De novo and inverse folding predictions of protein structure and dynamics

Abstract
In the last two years, the use of simplified models has facilitated major progress in the globular protein folding problem, viz., the prediction of the three-dimensional (3D) structure of a globular protein from its amino acid sequence. A number of groups have addressed the inverse folding problem where one examines the compatibility of a given sequence with a given (and already determined) structure. A comparison of extant inverse protein-folding algorithms is presented, and methodologies for identifying sequences likely to adopt identical folding topologies, even when they lack sequence homology, are described. Extension to produce structural templates or fingerprints from idealized structures is discussed, and for eight-membered β-barrel proteins, it is shown that idealized fingerprints constructed from simple topology diagrams can correctly identify sequences having the appropriate topology. Furthermore, this inverse folding algorithm is generalized to predict elements of supersecondary structure including β-hairpins, helical hairpins and α/β/α fragments. Then, we describe a very high coordination number lattice model that can predict the 3D structure of a number of globular proteins de novo; i.e. using just the amino acid sequence. Applications to sequences designed by DeGrado and co-workers [Biophys. J., 61 (1992) A265] predict folding intermediates, native states and relative stabilities in accord with experiment. The methodology has also been applied to the four-helix bundle designed by Richardson and co-workers [Science, 249 (1990) 884] and a redesigned monomeric version of a naturally occurring four-helix dimer, rop.

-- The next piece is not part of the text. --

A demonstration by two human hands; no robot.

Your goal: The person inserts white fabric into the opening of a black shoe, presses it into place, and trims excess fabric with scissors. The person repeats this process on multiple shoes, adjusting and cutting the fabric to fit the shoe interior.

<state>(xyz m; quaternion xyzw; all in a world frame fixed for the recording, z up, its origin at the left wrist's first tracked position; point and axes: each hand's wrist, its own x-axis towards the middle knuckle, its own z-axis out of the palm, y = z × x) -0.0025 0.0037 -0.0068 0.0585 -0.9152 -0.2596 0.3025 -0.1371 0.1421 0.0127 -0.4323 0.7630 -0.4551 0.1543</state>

Based on comparison to the rop dimer, the simulations predict conformations with rms values of 3–4 Å from native. Furthermore, the de novo algorithms can asses the stability of the folds predicted from the inverse algorithm, while the inverse folding algorithms can assess the quality of the de novo models. Thus, the synergism of the de novo and inverse folding algorthhm approaches provides a set of complementary tools that will facilitate further progress on the protein-folding problem.